▶ [EXERCISE BRIEF] Pictures stay out; please output the remaining data exactly.

▶ [DATA IN THIS EXERCISE]
▶

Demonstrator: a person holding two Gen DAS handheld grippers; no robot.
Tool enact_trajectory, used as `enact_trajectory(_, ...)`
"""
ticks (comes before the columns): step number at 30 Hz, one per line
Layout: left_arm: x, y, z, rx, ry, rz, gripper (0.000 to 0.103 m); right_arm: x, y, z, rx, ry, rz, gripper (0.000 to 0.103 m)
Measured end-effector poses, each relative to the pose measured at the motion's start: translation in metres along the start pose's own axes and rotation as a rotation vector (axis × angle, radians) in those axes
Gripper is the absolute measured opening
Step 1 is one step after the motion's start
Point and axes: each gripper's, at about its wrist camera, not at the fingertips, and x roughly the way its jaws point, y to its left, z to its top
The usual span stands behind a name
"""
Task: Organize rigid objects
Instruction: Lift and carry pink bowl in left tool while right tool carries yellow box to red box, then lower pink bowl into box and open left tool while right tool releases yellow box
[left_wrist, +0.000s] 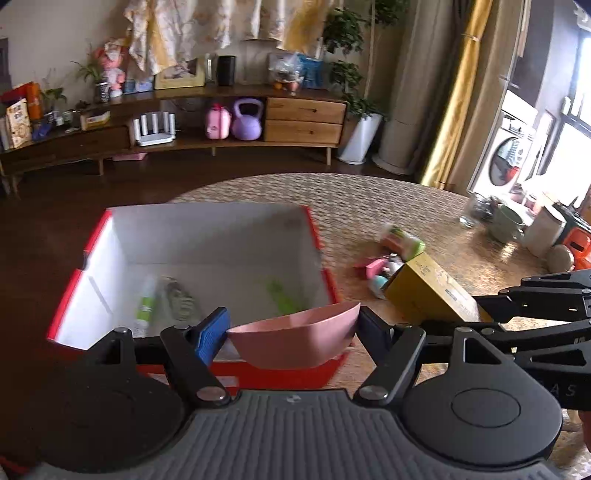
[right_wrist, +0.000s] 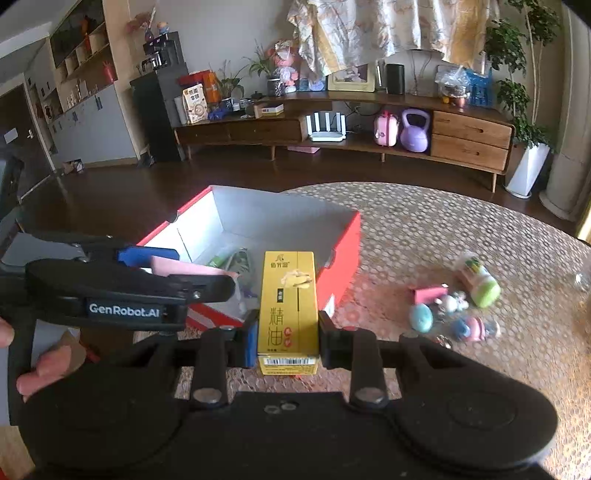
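Left gripper (left_wrist: 293, 332) is clamped on a pink bowl (left_wrist: 295, 341) at lower centre, over the red box (left_wrist: 325, 236). Right gripper (right_wrist: 286, 338) grips an upright yellow carton (right_wrist: 290, 295). A few items already lie boxed; small toys (right_wrist: 454, 310) and a jar (right_wrist: 476, 282) remain at right on the table (right_wrist: 424, 229).

Beyond the worktop: long wooden sideboard (right_wrist: 369, 136) against the wall, purple kettlebell (right_wrist: 415, 131) and pink case (right_wrist: 386, 129) on its lower shelf, white router (right_wrist: 327, 127) alongside. Potted tree (right_wrist: 524, 110) at right. Washing machine (left_wrist: 506, 162) behind yellow curtain (left_wrist: 458, 92).
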Motion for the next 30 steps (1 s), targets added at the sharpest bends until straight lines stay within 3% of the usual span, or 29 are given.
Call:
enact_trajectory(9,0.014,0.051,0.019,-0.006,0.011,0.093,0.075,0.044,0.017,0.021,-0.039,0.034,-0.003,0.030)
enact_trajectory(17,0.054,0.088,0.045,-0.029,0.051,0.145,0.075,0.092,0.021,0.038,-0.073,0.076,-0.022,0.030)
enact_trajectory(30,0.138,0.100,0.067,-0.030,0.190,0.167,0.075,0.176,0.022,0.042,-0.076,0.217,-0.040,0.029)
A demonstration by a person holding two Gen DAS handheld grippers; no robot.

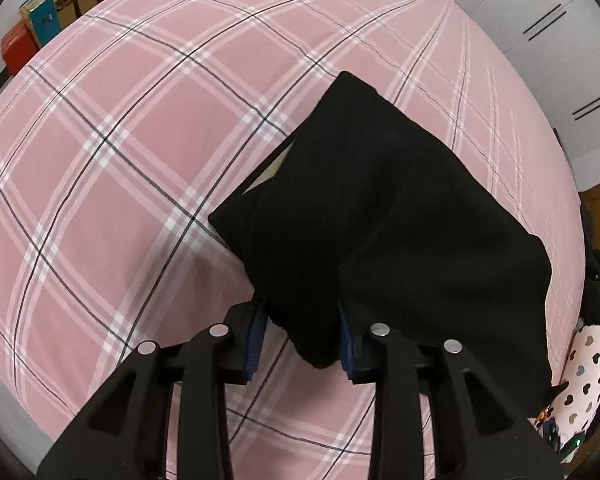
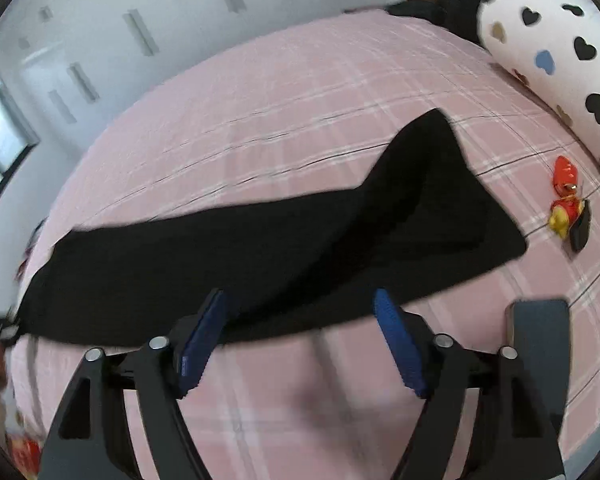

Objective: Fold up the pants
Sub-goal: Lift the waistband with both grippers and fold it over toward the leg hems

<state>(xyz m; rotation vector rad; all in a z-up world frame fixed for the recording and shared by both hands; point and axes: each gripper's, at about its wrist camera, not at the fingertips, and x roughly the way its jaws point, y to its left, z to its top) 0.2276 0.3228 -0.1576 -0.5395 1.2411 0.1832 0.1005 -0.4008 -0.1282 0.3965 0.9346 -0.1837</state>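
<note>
Black pants lie on a pink plaid bed sheet. My left gripper is shut on a bunched end of the pants and holds it lifted above the sheet. In the right wrist view the pants stretch flat across the bed from left to right, one corner pointing up at the far right. My right gripper is open and empty, its blue pads just in front of the pants' near edge.
A white pillow with heart prints lies at the bed's right end. A small red and yellow toy sits on the sheet beside it. A dark phone lies near my right gripper. Boxes stand beyond the bed.
</note>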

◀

▶ [RESULT]
Demonstrator: a person holding two Gen DAS handheld grippers; no robot.
Tool enact_trajectory, used as `enact_trajectory(_, ...)`
"""
ticks (comes before the columns): step number at 30 Hz, one per line
Layout: left_arm: x, y, z, rx, ry, rz, gripper (0.000 to 0.103 m); right_arm: x, y, z, rx, ry, rz, gripper (0.000 to 0.103 m)
Measured end-effector poses, each relative to the pose measured at the motion's start: translation in metres along the start pose's own axes and rotation as a rotation vector (axis × angle, radians) in those axes
Gripper is the absolute measured opening
Step 1 is one step after the motion's start
Point and axes: each gripper's, at about its wrist camera, not at the fingertips, and x roughly the way its jaws point, y to its left, z to its top
The usual span stands behind a name
"""
Task: Organize rigid objects
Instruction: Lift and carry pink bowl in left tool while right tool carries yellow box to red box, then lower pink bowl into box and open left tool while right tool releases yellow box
[left_wrist, +0.000s] 
[right_wrist, +0.000s] 
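Left gripper (left_wrist: 293, 332) is clamped on a pink bowl (left_wrist: 295, 341) at lower centre, over the red box (left_wrist: 325, 236). Right gripper (right_wrist: 286, 338) grips an upright yellow carton (right_wrist: 290, 295). A few items already lie boxed; small toys (right_wrist: 454, 310) and a jar (right_wrist: 476, 282) remain at right on the table (right_wrist: 424, 229).

Beyond the worktop: long wooden sideboard (right_wrist: 369, 136) against the wall, purple kettlebell (right_wrist: 415, 131) and pink case (right_wrist: 386, 129) on its lower shelf, white router (right_wrist: 327, 127) alongside. Potted tree (right_wrist: 524, 110) at right. Washing machine (left_wrist: 506, 162) behind yellow curtain (left_wrist: 458, 92).
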Motion for the next 30 steps (1 s), targets added at the sharpest bends until straight lines stay within 3% of the usual span, or 29 are given.
Call:
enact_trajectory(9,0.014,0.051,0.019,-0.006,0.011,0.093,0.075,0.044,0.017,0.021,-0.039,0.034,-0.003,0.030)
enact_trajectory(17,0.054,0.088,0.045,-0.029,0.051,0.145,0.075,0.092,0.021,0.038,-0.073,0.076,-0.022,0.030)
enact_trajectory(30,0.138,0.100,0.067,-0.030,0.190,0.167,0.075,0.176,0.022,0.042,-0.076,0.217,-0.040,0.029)
A demonstration by a person holding two Gen DAS handheld grippers; no robot.


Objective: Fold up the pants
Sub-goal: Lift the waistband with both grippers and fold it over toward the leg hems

<state>(xyz m; rotation vector rad; all in a z-up world frame fixed for the recording and shared by both hands; point and axes: each gripper's, at about its wrist camera, not at the fingertips, and x roughly the way its jaws point, y to its left, z to its top) 0.2276 0.3228 -0.1576 -0.5395 1.2411 0.1832 0.1005 -0.4008 -0.1282 0.3965 0.9346 -0.1837</state>
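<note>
Black pants lie on a pink plaid bed sheet. My left gripper is shut on a bunched end of the pants and holds it lifted above the sheet. In the right wrist view the pants stretch flat across the bed from left to right, one corner pointing up at the far right. My right gripper is open and empty, its blue pads just in front of the pants' near edge.
A white pillow with heart prints lies at the bed's right end. A small red and yellow toy sits on the sheet beside it. A dark phone lies near my right gripper. Boxes stand beyond the bed.
</note>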

That completes the answer, and no more is expected.